NFL teams don't carry backup long-snappers. The rosters aren't big enough. If an injury happens during a game to the normal snapper, there's an emergency plan, and the team hopes to get through the game unscathed and then solve the problem later.

That's how Travis Goethel went from an unknown backup linebacker on the Raiders to a sympathetic punch line on "Monday Night Football."

When regular long snapper Jon Condo, who has been to the Pro Bowl twice for his ability to throw a spiral through his legs, was hit in the back of the head and unable to continue in the game, Goethel was the next man up to snap to punter Shane Lechler. ESPN noted on the broadcast that he hadn't snapped since high school, yet here he was trying to figure it out on national television.

Goethel's first snap bounced a couple of times on its way back to Lechler. Later, he rolled a ground ball back to Oakland's punter. Lechler was tackled on both flubbed snaps, losing 8 yards on the first one and 7 on the second. In between those botched snaps, Lechler got a punt blocked when he appeared to line up a little closer to the line of scrimmage than normal to help out the fill-in snapper. Lechler hadn't had a punt blocked since 2006.

"[Head coach Dennis Allen] asked if I knew how to long snap, and I was the only one at camp that stood out," Goethel said. "That's kind of how I got put in there."

Considering that Lechler is a record-setting punter, those three mistakes might have cost Oakland 150 or more yards in field position. There wasn't a black hole big enough for Goethel to hide in when the Chargers held on for a 22-14 victory, a game that might have been a lot closer without the three major special teams mistakes.

"He's worked on snapping the ball," Allen said. "Actually, he's done a nice job in practice. It's obviously a lot different when you get in a game-like situation. He was put in a tough situation and it hurt us."
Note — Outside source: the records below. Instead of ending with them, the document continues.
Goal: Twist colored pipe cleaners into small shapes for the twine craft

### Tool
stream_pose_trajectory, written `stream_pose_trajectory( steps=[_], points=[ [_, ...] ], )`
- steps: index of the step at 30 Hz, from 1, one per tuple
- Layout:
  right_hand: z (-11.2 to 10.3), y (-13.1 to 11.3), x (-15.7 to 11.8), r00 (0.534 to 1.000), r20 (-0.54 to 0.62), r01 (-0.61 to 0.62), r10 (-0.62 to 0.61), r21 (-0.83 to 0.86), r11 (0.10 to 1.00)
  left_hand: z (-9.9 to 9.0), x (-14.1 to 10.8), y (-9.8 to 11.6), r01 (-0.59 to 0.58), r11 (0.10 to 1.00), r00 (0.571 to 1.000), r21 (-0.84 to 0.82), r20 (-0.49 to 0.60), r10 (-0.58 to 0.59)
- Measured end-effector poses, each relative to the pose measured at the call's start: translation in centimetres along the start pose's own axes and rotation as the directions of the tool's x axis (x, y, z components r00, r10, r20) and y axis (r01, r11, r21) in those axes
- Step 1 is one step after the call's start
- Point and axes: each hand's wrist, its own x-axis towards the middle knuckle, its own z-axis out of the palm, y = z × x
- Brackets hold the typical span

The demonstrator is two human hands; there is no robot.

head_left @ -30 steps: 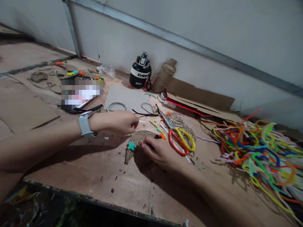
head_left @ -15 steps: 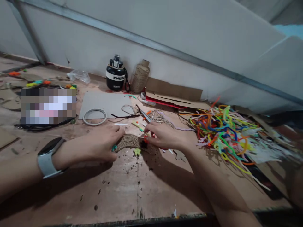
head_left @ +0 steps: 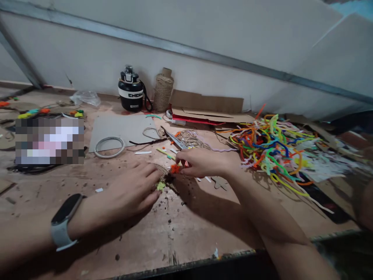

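Note:
My left hand [head_left: 135,186], with a watch on its wrist, lies over a twine-wrapped piece [head_left: 170,187] on the table, fingers on its far side and thumb on its near side. Most of that piece is hidden under the hand. A small yellow flower [head_left: 160,186] sits at its near edge, close to my left thumb. My right hand [head_left: 201,163] is closed in a pinch on a fuzzy orange flower [head_left: 175,168] at the piece's right end. Scissors [head_left: 178,140] lie just beyond the right hand, their red handle partly covered by it.
A tangle of coloured pipe cleaners [head_left: 271,151] lies at the right. Behind stand a black bottle [head_left: 131,91] and a twine spool [head_left: 163,90], beside cardboard [head_left: 206,102]. A tape ring [head_left: 109,147] overlaps a grey board [head_left: 122,124]. Loose twine [head_left: 192,140] lies past the scissors.
My left hand has moved right over the twine-wrapped piece, covering much of it. The orange flower now shows clearly at my right fingertips. The view has shifted slightly.

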Motion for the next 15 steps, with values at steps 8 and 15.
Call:
stream_pose_trajectory(
  steps=[8, 15],
  points=[
    [1.6, 0.3, 1.0, 0.999, -0.031, -0.009, 0.008, -0.047, 0.999, 2.5, -0.1, 0.2, -0.071, 0.997, 0.997, 0.012, 0.022, 0.070],
    [0.9, -0.2, 1.1, 0.995, -0.104, 0.009, -0.009, -0.003, 1.000, 1.7, -0.3, 0.1, -0.101, 0.989, 0.995, -0.105, -0.012, 0.100]
  ],
)
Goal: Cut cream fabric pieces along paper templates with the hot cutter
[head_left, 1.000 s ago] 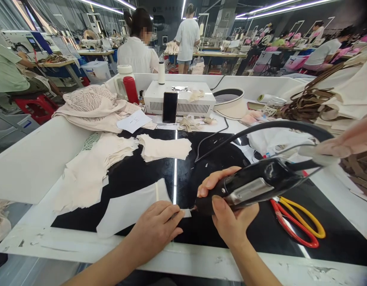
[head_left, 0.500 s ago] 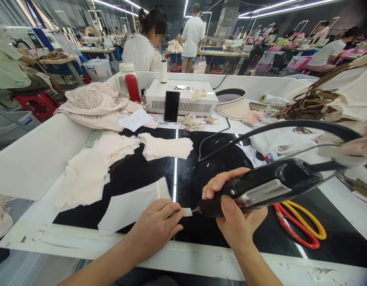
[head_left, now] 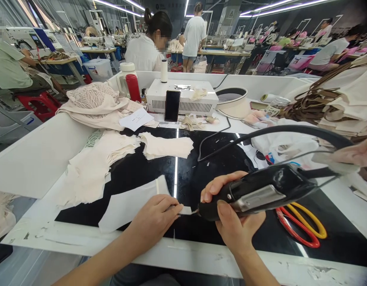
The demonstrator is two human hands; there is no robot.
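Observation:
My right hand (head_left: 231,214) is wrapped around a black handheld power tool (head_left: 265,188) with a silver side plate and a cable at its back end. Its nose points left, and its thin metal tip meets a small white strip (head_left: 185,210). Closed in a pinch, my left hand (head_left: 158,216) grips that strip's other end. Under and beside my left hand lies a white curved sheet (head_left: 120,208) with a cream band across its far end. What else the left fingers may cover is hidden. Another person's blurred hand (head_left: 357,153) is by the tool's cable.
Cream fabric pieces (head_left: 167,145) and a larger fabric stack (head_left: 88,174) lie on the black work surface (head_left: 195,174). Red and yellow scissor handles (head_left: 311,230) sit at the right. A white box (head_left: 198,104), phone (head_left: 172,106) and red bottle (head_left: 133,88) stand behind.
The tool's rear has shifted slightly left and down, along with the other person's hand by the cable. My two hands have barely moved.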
Making the story weirder was an article by the satire newspaper The Onion from a couple years ago in which it joked that Goethel was drafted to start the beginning of the season "at realtor," but at least that "was far better than being asked to switch to car dealer, casino greeter, or long snapper."

How true.

Goethel -- who played in eight games as a rookie in 2010 and spent all last season on injured reserve -- was asked to snap in a pinch and became an unfortunate goat, considering he was performing an unfamiliar task that isn't on his normal job description. His night of infamy should make teams appreciate their normal long snappers a little more, and might make other NFL players think twice about volunteering for emergency long snapping duty.